When things get dull on Election Night next Tuesday, you can expect to hear a colorful report on 87-year-old former governor and federal prison inmate Ed Edwards running first in the Sixth Congressional District of Louisiana. He’s not going to win the majority required for election, of course, and his first-place standing will be largely attributable to a large GOP field in a reliably GOP district. But it will be great fun to watch the old reprobate greet his troops with a “victory” statement.

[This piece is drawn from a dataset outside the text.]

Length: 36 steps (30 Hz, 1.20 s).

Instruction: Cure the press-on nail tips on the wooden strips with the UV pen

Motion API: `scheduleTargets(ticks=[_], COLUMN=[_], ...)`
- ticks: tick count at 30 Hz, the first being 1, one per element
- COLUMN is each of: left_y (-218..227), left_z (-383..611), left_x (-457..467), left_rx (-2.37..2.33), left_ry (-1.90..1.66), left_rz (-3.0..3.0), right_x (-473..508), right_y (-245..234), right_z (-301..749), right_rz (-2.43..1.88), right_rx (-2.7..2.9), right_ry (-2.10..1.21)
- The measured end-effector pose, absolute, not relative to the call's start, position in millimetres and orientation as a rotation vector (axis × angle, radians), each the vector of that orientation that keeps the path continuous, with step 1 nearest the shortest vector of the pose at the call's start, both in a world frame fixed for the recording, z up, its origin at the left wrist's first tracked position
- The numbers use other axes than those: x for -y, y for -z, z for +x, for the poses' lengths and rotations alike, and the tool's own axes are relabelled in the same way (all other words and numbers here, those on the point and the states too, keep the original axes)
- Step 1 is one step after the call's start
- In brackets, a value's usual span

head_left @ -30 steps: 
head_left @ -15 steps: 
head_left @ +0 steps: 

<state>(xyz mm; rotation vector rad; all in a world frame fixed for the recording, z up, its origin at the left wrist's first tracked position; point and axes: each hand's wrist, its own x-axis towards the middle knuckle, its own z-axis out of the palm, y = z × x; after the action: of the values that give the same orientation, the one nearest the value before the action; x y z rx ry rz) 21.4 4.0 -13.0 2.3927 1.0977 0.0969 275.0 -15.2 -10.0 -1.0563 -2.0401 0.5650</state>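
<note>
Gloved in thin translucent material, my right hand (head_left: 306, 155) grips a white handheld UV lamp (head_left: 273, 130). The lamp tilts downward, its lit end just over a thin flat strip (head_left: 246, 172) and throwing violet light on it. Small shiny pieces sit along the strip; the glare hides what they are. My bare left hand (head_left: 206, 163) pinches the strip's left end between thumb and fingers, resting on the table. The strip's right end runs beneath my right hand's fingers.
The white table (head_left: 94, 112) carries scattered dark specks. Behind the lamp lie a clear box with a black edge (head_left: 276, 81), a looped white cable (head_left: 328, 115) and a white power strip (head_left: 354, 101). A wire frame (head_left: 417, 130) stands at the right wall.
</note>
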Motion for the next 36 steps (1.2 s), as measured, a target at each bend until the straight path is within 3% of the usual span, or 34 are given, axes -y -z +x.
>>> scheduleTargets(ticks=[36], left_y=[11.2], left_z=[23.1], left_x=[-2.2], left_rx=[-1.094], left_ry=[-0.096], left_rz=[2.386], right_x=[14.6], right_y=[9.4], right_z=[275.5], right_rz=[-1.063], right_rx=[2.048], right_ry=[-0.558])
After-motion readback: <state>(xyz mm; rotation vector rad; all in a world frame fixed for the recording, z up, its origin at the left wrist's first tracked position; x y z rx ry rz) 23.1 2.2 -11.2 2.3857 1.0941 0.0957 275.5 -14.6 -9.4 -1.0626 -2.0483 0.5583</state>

In a look at the race for the Times-Pic, Emily Lane tries pretty hard to get observers to say Edwards will actually have a chance in the December 3 runoff. And even that most cautiously calculating of observers, David Wasserman of the Cook Political Report, suggests that if a particular Republican, far-right state Rep. Lenar Whitney (described by Wasserman in a July WaPo article as the “most frightening” congressional candidate he had interviewed in his seven years as a Cookie) were to make the runoff, Edwards would be “fairly competitive.”
In any event, you have to figure Edwards is enjoying the attention. And his runoff campaign, running alongside what will probably be a desperate survival effort by Sen. Mary Landrieu, could actually drive up public interest and turnout, especially if he’s opposite a raving wingnut like Whitney. And I suppose the improbable could happen in that case. Maybe Edwards should bring back that great bumper sticker slogan from his 1991 gubernatorial victory over David Duke: “Vote for the crook. It’s important.”